Your instructions: The entries underneath need to be duplicated exactly, with none omitted.

(Data items)
Segment Open

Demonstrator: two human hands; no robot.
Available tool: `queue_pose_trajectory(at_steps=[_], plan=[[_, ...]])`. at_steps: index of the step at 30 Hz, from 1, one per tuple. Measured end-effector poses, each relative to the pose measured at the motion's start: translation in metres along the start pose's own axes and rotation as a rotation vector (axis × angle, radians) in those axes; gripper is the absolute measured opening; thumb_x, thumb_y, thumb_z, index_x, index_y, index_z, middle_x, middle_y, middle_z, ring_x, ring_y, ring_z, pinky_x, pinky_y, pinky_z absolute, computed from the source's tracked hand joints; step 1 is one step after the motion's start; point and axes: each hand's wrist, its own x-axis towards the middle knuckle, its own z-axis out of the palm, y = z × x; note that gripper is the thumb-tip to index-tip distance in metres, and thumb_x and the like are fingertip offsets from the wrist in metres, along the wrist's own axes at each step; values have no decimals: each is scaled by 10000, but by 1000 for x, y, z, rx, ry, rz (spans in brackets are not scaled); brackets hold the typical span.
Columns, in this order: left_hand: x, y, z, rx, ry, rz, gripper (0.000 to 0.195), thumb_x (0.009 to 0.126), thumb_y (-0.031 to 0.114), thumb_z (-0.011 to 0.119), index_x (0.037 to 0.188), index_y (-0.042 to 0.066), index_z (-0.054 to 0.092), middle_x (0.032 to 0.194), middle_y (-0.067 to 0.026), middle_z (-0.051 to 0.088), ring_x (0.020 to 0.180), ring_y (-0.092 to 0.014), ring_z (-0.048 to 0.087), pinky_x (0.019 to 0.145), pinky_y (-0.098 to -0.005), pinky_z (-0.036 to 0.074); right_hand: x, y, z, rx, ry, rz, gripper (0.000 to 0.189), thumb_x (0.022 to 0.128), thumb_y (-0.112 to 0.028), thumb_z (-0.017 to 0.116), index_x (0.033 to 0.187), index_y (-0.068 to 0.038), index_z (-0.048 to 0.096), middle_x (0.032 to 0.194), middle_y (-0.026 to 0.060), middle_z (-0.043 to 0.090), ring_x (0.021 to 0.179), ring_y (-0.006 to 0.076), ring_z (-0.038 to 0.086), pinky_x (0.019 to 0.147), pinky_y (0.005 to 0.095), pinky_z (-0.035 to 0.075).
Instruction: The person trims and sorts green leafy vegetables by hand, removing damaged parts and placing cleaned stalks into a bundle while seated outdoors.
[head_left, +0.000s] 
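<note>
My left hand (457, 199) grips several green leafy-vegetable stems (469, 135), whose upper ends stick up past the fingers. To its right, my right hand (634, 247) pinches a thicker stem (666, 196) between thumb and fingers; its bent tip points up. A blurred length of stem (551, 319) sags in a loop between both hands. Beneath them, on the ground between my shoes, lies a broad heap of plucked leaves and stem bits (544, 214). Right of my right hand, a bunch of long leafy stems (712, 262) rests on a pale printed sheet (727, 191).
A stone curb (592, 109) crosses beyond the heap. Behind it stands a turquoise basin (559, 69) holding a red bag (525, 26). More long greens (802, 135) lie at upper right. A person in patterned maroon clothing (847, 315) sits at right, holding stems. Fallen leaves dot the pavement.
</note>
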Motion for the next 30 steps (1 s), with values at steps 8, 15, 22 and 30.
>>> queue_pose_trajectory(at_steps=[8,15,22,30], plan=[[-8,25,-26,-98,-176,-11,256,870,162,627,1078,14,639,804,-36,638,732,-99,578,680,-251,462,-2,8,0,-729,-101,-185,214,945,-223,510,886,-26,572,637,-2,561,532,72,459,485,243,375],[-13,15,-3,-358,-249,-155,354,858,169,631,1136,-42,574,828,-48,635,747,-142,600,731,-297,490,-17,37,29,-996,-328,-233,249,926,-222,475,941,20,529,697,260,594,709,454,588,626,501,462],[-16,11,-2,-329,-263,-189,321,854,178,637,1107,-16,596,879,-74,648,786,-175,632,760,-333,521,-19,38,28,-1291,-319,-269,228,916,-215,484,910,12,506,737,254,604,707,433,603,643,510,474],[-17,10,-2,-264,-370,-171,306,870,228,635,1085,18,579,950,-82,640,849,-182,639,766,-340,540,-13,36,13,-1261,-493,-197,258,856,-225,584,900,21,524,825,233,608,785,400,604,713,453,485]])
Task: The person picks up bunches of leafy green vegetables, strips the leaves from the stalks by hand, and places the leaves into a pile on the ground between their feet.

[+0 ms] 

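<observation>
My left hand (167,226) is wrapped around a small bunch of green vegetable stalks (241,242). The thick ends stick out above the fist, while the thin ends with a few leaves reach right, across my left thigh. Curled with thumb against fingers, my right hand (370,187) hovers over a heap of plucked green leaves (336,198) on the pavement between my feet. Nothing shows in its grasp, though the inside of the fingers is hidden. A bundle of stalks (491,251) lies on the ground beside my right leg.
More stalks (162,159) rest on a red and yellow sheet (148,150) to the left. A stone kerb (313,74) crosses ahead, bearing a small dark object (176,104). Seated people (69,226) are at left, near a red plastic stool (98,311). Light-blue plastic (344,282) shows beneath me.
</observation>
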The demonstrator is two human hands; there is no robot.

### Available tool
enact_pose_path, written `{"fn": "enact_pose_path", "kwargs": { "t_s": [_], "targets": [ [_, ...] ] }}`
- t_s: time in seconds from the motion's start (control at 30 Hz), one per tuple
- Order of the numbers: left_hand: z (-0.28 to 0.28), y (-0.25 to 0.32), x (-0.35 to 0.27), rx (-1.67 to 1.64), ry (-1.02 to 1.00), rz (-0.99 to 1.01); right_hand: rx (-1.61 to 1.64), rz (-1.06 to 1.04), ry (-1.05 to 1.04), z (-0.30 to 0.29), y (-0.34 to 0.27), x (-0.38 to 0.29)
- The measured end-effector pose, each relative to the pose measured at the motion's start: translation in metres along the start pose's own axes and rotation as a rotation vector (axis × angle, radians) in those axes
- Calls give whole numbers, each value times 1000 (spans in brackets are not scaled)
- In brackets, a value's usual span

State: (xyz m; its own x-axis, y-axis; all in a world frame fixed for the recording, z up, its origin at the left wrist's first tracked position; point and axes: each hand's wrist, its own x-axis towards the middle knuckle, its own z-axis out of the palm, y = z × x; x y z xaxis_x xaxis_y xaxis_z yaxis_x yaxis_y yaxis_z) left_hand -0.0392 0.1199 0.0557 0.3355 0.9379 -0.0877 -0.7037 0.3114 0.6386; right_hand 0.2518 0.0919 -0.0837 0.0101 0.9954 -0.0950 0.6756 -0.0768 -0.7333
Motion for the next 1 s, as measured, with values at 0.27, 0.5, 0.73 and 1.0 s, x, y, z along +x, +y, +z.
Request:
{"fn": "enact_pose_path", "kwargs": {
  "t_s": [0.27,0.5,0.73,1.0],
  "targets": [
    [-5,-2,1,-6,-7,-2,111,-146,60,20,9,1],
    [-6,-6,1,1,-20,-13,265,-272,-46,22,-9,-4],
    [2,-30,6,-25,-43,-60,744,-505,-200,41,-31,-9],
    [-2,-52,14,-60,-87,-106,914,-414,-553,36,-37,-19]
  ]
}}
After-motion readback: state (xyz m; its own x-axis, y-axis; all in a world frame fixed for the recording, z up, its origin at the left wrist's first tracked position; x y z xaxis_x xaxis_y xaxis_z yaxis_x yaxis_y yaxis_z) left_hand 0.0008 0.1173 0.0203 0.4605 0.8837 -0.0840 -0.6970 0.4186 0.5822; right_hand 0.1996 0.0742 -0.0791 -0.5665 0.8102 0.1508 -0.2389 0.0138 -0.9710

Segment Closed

Output of the task:
Demonstrator: two human hands; no robot.
Available tool: `queue_pose_trajectory(at_steps=[_], plan=[[_, ...]])`. at_steps: index of the step at 30 Hz, from 1, one per tuple. Measured end-effector poses, each relative to the pose measured at the motion's start: translation in metres along the start pose's own axes and rotation as a rotation vector (axis × angle, radians) in those axes; gripper is the absolute measured opening; thumb_x, thumb_y, thumb_z, index_x, index_y, index_z, middle_x, middle_y, middle_z, ring_x, ring_y, ring_z, pinky_x, pinky_y, pinky_z absolute, computed from the source's tracked hand joints; step 1 is one step after the motion's start; point and axes: each hand's wrist, its own x-axis towards the middle knuckle, its own z-axis out of the palm, y = z × x; note that gripper is the thumb-tip to index-tip distance in metres, and thumb_x and the like are fingertip offsets from the wrist in metres, along the wrist's own axes at each step; values have no decimals: each is scaled by 10000, but by 1000 for x, y, z, rx, ry, rz (spans in brackets are not scaled); brackets hold the typical span.
Columns, in this order: left_hand: x, y, z, rx, ry, rz, gripper (0.000 to 0.195), thumb_x (0.009 to 0.126), thumb_y (-0.031 to 0.114), thumb_z (-0.011 to 0.119), index_x (0.037 to 0.188), index_y (-0.042 to 0.066), index_z (-0.054 to 0.092), middle_x (0.032 to 0.194), middle_y (-0.067 to 0.026), middle_z (-0.051 to 0.088), ring_x (0.020 to 0.180), ring_y (-0.092 to 0.014), ring_z (-0.048 to 0.087), pinky_x (0.019 to 0.145), pinky_y (-0.098 to -0.005), pinky_z (-0.036 to 0.074); right_hand: x, y, z, rx, ry, rz, gripper (0.000 to 0.189), thumb_x (0.022 to 0.128), thumb_y (-0.112 to 0.028), thumb_z (-0.017 to 0.116), index_x (0.033 to 0.187), index_y (-0.068 to 0.038), index_z (-0.048 to 0.096), middle_x (0.032 to 0.194), middle_y (-0.026 to 0.060), middle_z (-0.043 to 0.090), ring_x (0.021 to 0.179), ring_y (-0.006 to 0.076), ring_z (-0.038 to 0.086), pinky_x (0.019 to 0.147), pinky_y (0.005 to 0.095), pinky_z (-0.035 to 0.075).
Instruction: The person trims and sorts green leafy vegetables by hand, removing damaged parts and placing cleaned stalks into a bundle while seated outdoors.
[head_left, +0.000s] 
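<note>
My left hand (457, 199) grips several green leafy-vegetable stems (469, 135), whose upper ends stick up past the fingers. To its right, my right hand (634, 247) pinches a thicker stem (666, 196) between thumb and fingers; its bent tip points up. A blurred length of stem (551, 319) sags in a loop between both hands. Beneath them, on the ground between my shoes, lies a broad heap of plucked leaves and stem bits (544, 214). Right of my right hand, a bunch of long leafy stems (712, 262) rests on a pale printed sheet (727, 191).
A stone curb (592, 109) crosses beyond the heap. Behind it stands a turquoise basin (559, 69) holding a red bag (525, 26). More long greens (802, 135) lie at upper right. A person in patterned maroon clothing (847, 315) sits at right, holding stems. Fallen leaves dot the pavement.
</note>
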Motion for the next 30 steps (1 s), with values at steps 8, 15, 22 and 30.
>>> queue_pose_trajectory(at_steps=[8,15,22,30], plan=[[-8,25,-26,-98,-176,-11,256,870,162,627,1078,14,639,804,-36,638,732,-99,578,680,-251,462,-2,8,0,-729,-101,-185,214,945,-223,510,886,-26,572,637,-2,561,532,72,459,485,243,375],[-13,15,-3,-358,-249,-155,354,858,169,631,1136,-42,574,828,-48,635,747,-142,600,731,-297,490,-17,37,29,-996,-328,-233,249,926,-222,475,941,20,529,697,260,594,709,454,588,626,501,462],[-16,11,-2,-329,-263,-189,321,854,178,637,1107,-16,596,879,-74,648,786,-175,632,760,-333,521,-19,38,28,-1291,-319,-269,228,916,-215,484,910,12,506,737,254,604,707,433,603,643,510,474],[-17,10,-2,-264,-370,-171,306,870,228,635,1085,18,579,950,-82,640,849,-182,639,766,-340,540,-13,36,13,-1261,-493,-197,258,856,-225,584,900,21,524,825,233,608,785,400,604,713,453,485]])
Task: The person picks up bunches of leafy green vegetables, strips the leaves from the stalks by hand, and places the leaves into a pile on the ground between their feet.

[+0 ms] 

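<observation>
My left hand (167,226) is wrapped around a small bunch of green vegetable stalks (241,242). The thick ends stick out above the fist, while the thin ends with a few leaves reach right, across my left thigh. Curled with thumb against fingers, my right hand (370,187) hovers over a heap of plucked green leaves (336,198) on the pavement between my feet. Nothing shows in its grasp, though the inside of the fingers is hidden. A bundle of stalks (491,251) lies on the ground beside my right leg.
More stalks (162,159) rest on a red and yellow sheet (148,150) to the left. A stone kerb (313,74) crosses ahead, bearing a small dark object (176,104). Seated people (69,226) are at left, near a red plastic stool (98,311). Light-blue plastic (344,282) shows beneath me.
</observation>
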The demonstrator is two human hands; there is no robot.

### Available tool
enact_pose_path, written `{"fn": "enact_pose_path", "kwargs": { "t_s": [_], "targets": [ [_, ...] ] }}`
- t_s: time in seconds from the motion's start (control at 30 Hz), one per tuple
- Order of the numbers: left_hand: z (-0.28 to 0.28), y (-0.25 to 0.32), x (-0.35 to 0.27), rx (-1.67 to 1.64), ry (-1.02 to 1.00), rz (-0.99 to 1.01); right_hand: rx (-1.61 to 1.64), rz (-1.06 to 1.04), ry (-1.05 to 1.04), z (-0.30 to 0.29), y (-0.34 to 0.27), x (-0.38 to 0.29)
- The measured end-effector pose, each relative to the pose measured at the motion's start: translation in metres along the start pose's own axes and rotation as a rotation vector (axis × angle, radians) in those axes
- Calls give whole numbers, each value times 1000 (spans in brackets are not scaled)
- In brackets, a value's usual span

State: (xyz m; its own x-axis, y-axis; all in a world frame fixed for the recording, z up, its origin at the left wrist's first tracked position; point and axes: each hand's wrist, its own x-axis towards the middle knuckle, its own z-axis out of the palm, y = z × x; x y z xaxis_x xaxis_y xaxis_z yaxis_x yaxis_y yaxis_z) left_hand -0.0392 0.1199 0.0557 0.3355 0.9379 -0.0877 -0.7037 0.3114 0.6386; right_hand 0.2518 0.0919 -0.0837 0.0101 0.9954 -0.0950 0.6756 -0.0768 -0.7333
Motion for the next 1 s, as measured, with values at 0.27, 0.5, 0.73 and 1.0 s, x, y, z along +x, +y, +z.
Request:
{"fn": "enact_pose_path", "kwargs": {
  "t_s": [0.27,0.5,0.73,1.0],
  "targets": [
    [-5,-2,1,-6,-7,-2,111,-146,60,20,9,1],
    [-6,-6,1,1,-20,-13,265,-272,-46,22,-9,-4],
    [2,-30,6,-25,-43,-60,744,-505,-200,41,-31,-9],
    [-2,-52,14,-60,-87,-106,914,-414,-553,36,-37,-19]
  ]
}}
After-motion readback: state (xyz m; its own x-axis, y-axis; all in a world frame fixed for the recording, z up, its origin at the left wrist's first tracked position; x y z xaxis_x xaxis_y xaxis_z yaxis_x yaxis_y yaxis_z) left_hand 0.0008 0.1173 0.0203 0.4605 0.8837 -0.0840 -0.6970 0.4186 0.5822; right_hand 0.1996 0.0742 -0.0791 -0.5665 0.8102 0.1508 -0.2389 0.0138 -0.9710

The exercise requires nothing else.